(Stored data)
- - - - -

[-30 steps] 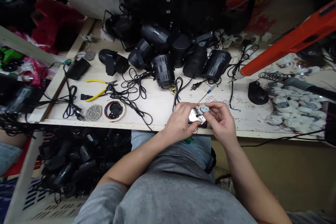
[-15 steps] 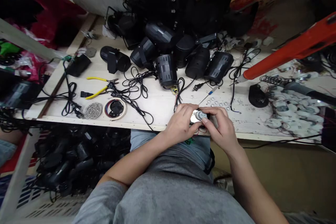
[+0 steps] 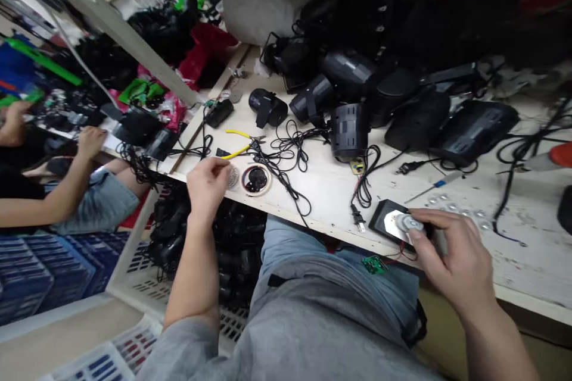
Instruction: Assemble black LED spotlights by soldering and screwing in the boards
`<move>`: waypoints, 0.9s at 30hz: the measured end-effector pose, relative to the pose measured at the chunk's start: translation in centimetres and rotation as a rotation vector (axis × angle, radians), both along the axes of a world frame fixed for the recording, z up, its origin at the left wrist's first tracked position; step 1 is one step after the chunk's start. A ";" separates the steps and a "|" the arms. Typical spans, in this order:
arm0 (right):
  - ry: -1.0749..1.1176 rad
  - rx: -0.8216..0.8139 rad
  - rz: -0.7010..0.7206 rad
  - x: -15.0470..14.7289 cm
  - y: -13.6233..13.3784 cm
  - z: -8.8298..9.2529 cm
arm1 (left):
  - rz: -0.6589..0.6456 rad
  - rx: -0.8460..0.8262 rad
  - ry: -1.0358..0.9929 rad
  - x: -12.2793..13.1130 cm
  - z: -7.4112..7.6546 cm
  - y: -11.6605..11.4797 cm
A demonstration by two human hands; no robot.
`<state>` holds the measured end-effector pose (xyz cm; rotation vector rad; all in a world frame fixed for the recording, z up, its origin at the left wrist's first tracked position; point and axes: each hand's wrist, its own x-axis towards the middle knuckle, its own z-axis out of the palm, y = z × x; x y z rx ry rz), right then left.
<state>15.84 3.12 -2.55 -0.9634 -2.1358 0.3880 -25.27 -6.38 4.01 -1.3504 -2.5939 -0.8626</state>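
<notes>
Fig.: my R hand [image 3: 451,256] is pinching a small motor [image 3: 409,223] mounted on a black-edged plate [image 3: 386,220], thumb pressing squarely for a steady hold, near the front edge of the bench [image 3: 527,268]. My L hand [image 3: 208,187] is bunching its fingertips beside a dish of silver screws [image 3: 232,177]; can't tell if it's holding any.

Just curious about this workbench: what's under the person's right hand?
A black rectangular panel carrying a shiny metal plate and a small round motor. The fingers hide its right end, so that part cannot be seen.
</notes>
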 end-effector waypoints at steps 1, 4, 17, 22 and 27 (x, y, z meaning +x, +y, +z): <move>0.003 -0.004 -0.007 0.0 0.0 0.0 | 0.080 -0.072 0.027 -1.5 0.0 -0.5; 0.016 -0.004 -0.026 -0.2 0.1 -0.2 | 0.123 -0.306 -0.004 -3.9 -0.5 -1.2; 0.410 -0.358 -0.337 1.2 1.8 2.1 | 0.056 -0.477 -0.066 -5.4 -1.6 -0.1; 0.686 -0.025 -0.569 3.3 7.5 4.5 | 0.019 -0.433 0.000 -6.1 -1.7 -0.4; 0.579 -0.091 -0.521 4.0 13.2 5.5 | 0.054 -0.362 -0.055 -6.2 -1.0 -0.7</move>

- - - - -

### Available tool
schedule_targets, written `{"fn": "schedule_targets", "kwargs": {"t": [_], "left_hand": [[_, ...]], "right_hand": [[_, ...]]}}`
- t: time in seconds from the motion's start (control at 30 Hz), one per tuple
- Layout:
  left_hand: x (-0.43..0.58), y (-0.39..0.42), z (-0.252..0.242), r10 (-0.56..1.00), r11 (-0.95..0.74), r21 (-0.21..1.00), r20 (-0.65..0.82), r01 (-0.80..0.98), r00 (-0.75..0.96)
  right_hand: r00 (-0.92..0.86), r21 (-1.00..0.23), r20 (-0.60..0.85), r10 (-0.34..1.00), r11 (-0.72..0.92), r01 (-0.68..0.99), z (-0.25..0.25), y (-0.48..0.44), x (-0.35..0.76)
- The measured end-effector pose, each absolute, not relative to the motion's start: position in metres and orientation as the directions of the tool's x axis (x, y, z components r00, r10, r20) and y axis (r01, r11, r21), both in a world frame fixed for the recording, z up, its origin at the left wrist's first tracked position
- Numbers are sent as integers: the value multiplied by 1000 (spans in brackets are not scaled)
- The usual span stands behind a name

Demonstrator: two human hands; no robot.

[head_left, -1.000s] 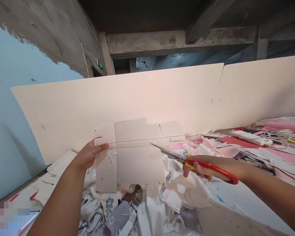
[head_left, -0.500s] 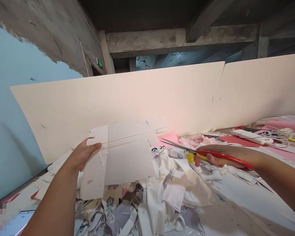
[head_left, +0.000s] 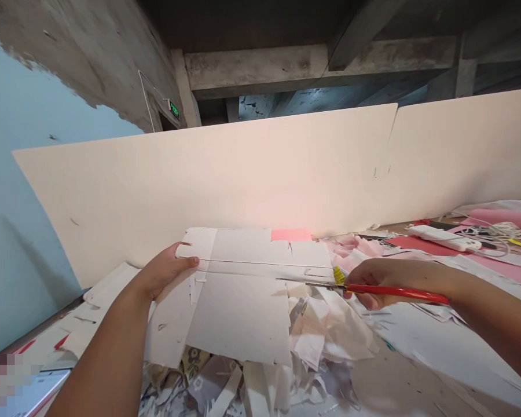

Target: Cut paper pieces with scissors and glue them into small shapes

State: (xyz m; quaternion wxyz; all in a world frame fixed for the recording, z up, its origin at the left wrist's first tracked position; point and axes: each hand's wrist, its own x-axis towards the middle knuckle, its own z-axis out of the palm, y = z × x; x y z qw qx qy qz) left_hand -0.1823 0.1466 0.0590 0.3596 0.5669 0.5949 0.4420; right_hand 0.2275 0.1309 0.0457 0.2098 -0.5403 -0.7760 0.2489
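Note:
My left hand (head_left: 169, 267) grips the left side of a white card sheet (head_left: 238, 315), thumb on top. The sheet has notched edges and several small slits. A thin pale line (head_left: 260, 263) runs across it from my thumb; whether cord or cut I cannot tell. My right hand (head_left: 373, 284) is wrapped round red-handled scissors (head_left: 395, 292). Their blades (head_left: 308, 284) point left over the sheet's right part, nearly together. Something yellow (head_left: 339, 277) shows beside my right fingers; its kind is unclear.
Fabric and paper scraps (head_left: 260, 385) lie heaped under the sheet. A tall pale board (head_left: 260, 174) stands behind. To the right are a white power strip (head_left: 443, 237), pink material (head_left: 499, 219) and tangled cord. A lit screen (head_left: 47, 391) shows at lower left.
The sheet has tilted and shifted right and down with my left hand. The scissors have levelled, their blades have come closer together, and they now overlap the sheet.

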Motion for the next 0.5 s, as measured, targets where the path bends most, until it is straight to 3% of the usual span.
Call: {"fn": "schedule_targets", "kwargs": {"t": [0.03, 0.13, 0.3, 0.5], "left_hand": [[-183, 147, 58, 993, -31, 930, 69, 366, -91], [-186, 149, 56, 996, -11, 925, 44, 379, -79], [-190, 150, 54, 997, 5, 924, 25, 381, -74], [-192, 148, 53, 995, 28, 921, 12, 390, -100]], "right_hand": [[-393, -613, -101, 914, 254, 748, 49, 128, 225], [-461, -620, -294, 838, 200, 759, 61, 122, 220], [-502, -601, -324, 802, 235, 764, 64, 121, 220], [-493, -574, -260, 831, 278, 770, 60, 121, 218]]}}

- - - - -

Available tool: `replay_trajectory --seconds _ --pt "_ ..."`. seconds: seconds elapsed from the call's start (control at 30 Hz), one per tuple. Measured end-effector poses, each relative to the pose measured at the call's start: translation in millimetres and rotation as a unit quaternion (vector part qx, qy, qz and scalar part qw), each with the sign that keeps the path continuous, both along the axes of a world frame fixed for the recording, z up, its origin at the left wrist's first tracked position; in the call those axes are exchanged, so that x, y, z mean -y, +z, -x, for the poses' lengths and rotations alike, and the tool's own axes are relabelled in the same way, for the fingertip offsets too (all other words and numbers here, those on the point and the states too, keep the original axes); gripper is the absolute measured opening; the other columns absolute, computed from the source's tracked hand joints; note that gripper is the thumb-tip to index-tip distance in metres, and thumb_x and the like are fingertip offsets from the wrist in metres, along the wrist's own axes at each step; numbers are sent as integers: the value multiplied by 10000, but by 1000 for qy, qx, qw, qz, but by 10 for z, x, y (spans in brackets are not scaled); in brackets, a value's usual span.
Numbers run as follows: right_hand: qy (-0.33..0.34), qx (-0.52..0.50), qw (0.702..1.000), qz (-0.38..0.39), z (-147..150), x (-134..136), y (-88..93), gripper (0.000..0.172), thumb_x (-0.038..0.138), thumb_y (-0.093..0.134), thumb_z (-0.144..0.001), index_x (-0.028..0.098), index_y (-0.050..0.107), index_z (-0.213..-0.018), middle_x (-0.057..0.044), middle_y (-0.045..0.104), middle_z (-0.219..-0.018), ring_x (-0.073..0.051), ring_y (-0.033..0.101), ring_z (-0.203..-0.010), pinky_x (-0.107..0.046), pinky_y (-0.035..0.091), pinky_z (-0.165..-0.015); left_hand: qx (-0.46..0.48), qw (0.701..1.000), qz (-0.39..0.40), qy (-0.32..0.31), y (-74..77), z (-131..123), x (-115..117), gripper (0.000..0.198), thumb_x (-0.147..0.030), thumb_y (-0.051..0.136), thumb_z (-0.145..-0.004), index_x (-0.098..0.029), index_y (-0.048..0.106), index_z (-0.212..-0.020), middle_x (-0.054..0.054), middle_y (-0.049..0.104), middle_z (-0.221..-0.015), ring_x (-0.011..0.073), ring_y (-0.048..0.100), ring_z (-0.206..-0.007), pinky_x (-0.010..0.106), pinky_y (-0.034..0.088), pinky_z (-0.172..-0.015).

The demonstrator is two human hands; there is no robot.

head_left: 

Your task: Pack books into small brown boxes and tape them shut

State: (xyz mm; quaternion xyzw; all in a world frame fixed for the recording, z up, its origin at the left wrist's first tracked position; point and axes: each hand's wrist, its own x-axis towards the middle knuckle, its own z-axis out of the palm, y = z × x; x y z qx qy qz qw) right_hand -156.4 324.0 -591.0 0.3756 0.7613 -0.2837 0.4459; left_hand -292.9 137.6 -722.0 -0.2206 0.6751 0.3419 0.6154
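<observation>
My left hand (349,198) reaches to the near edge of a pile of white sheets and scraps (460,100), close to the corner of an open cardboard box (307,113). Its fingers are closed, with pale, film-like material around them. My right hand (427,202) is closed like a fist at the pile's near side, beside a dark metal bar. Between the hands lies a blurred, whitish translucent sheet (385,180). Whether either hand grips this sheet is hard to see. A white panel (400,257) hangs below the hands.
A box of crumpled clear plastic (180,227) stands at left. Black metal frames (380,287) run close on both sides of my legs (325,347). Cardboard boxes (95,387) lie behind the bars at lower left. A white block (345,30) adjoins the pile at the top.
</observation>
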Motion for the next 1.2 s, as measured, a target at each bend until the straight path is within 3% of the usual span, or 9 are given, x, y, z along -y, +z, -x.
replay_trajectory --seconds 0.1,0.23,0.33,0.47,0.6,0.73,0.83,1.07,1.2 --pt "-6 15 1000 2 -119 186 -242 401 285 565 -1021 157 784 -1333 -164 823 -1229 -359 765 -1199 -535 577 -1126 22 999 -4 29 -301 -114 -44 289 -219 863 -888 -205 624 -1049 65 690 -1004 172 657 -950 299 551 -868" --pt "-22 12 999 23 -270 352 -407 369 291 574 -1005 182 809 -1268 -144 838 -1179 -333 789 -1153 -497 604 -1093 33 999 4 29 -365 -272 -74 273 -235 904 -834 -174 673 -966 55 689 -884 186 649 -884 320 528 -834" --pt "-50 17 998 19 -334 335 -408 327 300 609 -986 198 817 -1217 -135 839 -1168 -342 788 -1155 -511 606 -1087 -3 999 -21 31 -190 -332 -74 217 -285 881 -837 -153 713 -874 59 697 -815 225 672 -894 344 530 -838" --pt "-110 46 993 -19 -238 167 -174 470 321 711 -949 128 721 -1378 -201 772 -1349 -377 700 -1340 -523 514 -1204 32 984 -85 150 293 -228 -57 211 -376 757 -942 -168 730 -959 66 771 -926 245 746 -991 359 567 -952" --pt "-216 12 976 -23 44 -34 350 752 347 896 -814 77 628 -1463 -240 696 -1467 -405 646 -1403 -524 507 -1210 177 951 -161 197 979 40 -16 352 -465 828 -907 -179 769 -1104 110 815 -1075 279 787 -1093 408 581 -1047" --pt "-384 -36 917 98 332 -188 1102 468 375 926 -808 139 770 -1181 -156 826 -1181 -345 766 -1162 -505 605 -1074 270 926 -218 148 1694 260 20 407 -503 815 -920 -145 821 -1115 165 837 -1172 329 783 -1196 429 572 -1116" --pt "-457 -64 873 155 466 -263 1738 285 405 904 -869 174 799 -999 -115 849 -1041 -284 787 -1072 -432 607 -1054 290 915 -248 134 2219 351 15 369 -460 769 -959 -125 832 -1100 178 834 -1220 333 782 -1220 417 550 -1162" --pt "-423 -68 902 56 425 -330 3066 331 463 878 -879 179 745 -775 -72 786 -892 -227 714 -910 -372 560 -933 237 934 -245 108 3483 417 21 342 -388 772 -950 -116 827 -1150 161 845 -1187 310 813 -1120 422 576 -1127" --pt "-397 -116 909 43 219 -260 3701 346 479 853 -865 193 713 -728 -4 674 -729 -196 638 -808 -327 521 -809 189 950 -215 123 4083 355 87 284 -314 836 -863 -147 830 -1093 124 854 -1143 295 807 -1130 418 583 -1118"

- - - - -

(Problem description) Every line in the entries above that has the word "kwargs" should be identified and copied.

(Expected answer)
schedule_targets, written `{"fn": "schedule_targets", "kwargs": {"t": [_], "left_hand": [[_, ...]], "right_hand": [[_, ...]]}}`
Call: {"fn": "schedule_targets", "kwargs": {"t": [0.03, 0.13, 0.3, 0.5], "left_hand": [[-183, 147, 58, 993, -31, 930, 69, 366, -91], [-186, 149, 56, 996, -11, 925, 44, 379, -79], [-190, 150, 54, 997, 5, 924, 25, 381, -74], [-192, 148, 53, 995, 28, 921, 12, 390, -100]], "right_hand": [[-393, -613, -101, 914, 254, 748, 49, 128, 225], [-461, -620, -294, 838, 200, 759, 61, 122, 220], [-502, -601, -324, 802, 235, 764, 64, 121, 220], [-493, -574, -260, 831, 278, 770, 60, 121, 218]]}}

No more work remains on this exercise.